Entre celeste y violeta
Una flor cae. En el parque hay una mujer que camina en círculos. Repite una y otra vez el mismo recorrido. Tiene el pelo tan largo, tan lacio. Es otra de las marcas del tiempo, ¿cuánto habrá pasado ese pelo? Una flor cae. La mujer del parque está en medio de este día de semana cualquiera repleto de gente en todos lados. Camina con una amiga pero no importa. Debe sentirse atrapada al aire libre. Un animal atado a un árbol con soga gruesa.
Una flor cae. Es entre celeste y violeta. Ella la ve caer, la busca, la pisa. Tiene la forma de esas copas de cristal de tallo largo y ella la aplasta. Será que no hay nada por lo que brindar y seguro piensa en las veces que en el último tiempo vio los jacarandás así. En flor y en caída. Tan llenos arriba y al instante destrozados en las veredas. Uno al lado del otro. Y es que pasaron los años.
Una flor cae. La mujer la vuelve a mirar. La ve dejarse llevar apenas por el viento que en verdad es una brisa pequeña. La sigue hasta que toca el piso. Quizá ella se sienta así. Desprendida. Está el mundo en un lugar y la mujer no. No llegó nunca o tal vez no supo cómo quedarse.
Una flor cae. Si la agarrara con la mano, podría notar que es suave, que deja un rastro húmedo en los dedos, en la piel, un beso. Están quienes celebran esta época. La llaman primavera. El cielo bien liso, tirante, como recién planchado. Tibio también. El sol en su punto justo. Una combinación que bien podría sentirse como la buena vida. No parece ser el caso de la mujer.

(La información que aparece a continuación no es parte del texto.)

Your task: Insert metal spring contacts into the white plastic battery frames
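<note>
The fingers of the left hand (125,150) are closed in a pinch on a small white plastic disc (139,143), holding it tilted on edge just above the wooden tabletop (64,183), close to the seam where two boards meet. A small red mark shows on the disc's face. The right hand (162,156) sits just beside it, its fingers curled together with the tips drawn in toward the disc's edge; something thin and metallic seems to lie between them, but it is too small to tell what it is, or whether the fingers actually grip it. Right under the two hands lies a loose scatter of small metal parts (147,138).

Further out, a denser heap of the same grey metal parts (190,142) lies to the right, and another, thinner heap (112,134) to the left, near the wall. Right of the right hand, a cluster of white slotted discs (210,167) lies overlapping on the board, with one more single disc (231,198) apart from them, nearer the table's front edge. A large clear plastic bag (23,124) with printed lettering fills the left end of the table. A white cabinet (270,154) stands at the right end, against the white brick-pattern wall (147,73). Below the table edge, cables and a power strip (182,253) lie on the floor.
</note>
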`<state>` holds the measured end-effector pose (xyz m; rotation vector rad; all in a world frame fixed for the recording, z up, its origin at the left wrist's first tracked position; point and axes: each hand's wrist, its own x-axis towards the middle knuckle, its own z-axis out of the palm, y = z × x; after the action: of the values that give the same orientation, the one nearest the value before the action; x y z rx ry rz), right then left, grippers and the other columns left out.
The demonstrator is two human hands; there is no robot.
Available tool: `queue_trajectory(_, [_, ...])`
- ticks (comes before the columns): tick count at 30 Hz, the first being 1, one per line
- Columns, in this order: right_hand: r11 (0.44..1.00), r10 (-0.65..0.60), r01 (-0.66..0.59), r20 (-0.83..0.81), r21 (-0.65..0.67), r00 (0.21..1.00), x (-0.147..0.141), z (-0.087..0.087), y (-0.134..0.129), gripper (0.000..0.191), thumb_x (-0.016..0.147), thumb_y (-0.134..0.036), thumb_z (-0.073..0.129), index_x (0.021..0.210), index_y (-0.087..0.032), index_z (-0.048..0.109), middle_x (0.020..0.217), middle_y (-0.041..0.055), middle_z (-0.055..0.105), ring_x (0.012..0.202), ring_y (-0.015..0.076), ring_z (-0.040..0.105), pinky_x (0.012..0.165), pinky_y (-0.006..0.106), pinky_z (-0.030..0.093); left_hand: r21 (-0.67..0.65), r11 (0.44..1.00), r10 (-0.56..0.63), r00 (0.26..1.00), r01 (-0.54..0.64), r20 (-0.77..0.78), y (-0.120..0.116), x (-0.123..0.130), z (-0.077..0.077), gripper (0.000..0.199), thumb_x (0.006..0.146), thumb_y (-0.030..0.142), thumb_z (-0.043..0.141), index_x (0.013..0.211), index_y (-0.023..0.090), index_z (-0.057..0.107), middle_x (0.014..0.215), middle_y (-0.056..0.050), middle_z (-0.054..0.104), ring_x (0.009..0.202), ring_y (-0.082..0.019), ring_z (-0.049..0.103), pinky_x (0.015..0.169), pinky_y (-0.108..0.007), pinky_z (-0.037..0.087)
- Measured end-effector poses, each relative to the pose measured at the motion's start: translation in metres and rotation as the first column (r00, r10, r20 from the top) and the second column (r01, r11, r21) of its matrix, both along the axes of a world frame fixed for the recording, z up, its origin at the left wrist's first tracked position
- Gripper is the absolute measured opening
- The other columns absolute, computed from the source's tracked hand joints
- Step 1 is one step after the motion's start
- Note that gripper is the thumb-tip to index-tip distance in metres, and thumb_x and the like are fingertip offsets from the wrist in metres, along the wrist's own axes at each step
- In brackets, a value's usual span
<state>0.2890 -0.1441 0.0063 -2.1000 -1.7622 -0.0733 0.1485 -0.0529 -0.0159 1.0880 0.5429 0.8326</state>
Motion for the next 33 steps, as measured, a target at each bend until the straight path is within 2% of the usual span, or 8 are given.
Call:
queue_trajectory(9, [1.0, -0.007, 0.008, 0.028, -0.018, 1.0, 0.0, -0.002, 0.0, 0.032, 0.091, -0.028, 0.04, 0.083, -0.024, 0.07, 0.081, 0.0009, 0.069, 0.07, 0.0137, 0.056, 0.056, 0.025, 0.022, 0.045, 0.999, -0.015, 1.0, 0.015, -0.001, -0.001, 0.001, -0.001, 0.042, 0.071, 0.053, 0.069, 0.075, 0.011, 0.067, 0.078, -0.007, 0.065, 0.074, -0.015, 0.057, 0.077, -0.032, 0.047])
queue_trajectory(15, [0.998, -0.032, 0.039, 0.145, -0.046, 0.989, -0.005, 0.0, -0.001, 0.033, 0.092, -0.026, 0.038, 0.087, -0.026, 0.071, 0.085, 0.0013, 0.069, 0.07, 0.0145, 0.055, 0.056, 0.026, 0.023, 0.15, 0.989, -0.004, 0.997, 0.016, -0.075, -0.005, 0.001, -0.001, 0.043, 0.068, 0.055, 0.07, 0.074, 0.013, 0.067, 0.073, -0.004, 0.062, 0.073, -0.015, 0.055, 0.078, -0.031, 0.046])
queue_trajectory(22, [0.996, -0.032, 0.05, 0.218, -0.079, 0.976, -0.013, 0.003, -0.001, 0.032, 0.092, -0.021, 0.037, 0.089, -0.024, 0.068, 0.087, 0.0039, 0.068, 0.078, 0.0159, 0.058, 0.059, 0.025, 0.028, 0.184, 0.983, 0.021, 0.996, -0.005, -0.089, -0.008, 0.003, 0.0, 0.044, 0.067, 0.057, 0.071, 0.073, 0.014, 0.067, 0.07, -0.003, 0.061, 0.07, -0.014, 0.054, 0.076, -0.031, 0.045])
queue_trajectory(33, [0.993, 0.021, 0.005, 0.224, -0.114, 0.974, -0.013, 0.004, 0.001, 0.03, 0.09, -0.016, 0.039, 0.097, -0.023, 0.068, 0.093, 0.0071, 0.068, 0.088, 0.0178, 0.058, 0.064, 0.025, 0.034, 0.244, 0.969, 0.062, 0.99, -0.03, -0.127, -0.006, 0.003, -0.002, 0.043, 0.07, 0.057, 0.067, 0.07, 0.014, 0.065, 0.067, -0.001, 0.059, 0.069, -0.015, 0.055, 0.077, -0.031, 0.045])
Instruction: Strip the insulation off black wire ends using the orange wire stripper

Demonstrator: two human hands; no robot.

Una flor cae y se suma al resto y a lo lejos cada una se ve como un color. O un mensaje. Una flor cae y se suma a las otras y abajo lo que se ve podrían ser los restos de un festejo de cumpleaños en el que hubo risas, las migajas de una torta que era más linda que rica. O una peste. Las cosas muertas una al lado de la otra. Ella sigue. Acompañada pero no. Su amiga celebra el tono, entre celeste y violeta, como una ofrenda. Ella eso tampoco. Camina derecho, la mirada apenas encorvada porque la valentía no alcanza, dobla a la izquierda en la esquina, continúa, poco después repite el cambio de rumbo y de ese modo a lo largo de cada uno de los minutos.
Una flor cae y la mujer debe pensar lo mismo: es ella, es ella la que cae y cae y cae de nuevo. Avanza igual, alrededor de esta tarde espesa que tal vez se le quede atragantada. Entre quienes corren, quienes juegan fútbol, quienes levantan pesas, quienes pasean perros, quienes toman café caliente porque estas cuadras, qué bellas estas cuadras con los jacarandás en hilera. Un dibujo hecho a punzón y papel glacé. Los jacarandás acomodados, parejos, como los barrotes. En el cordón de la vereda las flores que caen se acumulan más. Parecen bordados a mano. Son los límites. Ella sin dudas se ve así. Una mujer limitada.
Una flor cae y la toca. Seguro intenta sentir algo por ese roce porque cuántas eran las chances de que sucediera, pero si lo piensa bien y claro que lo piensa bien porque ella siempre lo piensa bien eran tantas las flores, tantas las caídas, que sentir al menos una era esperable. Algo ordinario.
Una flor cae, otra más, y queda machacada contra el cemento que con los días parece tragarlas, volverse uno con ellas, como si se pudiese, ahí ante la mujer, que claro espera que vuelva a pasar. ¿La mirará el resto? Una flor cae y son todas iguales. De pétalos redondeados, carnosos. Tienen algo blanco y frágil en el centro aunque suenan huecas.
Una flor cae y el resultado es lindo o es la marca que deja lo roto. Sobre el pasto también se ve, son los pedazos que quedaron sueltos. hechos polvo debido al golpe. Entre celeste y violeta. En el parque la mujer no se detiene. No está sola. No debe poder. Una flor cae, pero no se escucha nada. Ella respira.